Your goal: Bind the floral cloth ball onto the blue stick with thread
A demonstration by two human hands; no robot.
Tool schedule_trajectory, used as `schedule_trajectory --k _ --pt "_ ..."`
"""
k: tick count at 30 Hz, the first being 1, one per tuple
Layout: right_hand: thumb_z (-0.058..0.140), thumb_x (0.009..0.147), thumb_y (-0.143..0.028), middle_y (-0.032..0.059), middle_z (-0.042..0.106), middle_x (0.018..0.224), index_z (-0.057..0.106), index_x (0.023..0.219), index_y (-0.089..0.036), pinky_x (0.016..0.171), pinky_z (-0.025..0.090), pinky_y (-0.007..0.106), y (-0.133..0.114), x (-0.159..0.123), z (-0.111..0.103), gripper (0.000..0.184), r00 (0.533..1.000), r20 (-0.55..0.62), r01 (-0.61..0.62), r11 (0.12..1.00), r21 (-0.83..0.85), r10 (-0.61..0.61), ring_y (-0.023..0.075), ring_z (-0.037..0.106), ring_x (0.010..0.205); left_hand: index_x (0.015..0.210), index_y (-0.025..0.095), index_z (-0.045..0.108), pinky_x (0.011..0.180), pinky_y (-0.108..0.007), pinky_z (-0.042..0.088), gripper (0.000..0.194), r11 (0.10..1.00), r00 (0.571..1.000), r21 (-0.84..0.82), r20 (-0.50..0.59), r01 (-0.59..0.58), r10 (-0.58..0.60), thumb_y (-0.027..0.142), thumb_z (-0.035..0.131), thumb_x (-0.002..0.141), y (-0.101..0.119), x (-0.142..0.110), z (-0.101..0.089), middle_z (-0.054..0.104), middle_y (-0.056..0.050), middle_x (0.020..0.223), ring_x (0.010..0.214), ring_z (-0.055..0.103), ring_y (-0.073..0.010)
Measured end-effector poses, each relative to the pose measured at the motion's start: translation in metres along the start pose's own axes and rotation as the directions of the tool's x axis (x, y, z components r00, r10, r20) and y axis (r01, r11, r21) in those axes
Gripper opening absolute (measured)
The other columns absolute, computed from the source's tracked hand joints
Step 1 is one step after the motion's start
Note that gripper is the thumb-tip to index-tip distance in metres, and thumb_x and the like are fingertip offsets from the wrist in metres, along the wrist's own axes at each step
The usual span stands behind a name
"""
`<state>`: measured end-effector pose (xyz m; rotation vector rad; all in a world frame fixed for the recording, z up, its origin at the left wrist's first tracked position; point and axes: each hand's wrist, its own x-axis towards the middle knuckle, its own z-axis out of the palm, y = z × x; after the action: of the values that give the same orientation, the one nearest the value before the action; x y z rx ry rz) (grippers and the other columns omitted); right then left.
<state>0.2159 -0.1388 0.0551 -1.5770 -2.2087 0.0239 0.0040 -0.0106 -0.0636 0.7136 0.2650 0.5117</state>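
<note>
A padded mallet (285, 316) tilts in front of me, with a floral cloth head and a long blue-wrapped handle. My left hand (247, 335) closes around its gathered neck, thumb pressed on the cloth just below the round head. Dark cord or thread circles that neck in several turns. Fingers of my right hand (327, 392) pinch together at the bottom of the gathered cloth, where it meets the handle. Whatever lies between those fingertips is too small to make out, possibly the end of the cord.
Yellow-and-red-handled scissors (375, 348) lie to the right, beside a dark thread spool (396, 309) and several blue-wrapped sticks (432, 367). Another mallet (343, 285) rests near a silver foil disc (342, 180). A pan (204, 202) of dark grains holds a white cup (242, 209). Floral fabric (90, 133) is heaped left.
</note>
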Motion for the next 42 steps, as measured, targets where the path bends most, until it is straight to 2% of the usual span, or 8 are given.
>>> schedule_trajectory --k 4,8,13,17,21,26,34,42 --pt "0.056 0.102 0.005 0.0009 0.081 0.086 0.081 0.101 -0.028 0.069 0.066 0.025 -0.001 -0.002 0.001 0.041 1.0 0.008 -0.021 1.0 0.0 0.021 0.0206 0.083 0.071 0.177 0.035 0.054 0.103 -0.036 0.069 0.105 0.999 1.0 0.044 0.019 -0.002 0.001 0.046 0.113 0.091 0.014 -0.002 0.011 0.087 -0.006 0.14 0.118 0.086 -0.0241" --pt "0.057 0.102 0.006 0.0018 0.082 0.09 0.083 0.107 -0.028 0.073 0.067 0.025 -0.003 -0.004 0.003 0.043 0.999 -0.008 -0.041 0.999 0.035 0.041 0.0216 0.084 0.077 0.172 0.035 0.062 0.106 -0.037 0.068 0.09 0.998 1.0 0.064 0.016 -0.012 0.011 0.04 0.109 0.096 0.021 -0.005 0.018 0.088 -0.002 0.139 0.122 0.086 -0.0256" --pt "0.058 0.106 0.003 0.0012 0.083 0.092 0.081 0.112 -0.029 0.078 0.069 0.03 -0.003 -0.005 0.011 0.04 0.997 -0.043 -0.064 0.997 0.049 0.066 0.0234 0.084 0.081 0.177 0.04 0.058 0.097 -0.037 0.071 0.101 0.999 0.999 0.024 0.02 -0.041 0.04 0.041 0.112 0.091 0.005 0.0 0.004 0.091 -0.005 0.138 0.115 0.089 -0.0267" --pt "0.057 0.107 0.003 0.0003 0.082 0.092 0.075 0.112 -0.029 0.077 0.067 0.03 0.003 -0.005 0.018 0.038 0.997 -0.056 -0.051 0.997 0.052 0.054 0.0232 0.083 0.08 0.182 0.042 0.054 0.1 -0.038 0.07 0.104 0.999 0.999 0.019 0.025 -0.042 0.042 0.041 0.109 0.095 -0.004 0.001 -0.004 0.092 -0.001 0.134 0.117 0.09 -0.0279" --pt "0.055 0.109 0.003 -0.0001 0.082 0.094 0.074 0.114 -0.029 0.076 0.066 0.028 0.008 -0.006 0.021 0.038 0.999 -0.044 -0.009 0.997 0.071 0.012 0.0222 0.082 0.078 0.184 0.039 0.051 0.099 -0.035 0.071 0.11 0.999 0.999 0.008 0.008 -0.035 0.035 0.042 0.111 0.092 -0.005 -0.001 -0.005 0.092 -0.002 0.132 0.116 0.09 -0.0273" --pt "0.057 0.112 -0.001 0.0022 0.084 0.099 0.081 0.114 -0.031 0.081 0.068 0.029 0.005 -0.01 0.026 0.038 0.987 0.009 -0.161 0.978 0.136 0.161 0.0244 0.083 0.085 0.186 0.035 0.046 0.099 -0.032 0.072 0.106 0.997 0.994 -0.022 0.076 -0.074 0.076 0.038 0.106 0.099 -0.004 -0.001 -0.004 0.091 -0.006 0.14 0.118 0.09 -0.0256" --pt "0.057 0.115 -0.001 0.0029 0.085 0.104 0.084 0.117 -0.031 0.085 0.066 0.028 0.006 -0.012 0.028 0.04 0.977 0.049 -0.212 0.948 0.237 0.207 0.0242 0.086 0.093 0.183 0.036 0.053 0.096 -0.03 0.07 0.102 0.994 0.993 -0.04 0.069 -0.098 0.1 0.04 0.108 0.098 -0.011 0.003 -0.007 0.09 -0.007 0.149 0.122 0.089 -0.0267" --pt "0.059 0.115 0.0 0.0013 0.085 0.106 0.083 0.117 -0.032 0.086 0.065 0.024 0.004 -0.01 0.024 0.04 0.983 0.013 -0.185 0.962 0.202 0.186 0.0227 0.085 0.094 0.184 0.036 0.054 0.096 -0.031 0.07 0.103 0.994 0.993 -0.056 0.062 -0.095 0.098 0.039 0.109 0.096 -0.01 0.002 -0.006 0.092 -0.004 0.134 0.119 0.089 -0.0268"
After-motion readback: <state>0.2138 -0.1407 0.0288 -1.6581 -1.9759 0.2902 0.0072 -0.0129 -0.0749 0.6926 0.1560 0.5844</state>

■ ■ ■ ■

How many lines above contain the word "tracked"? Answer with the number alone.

2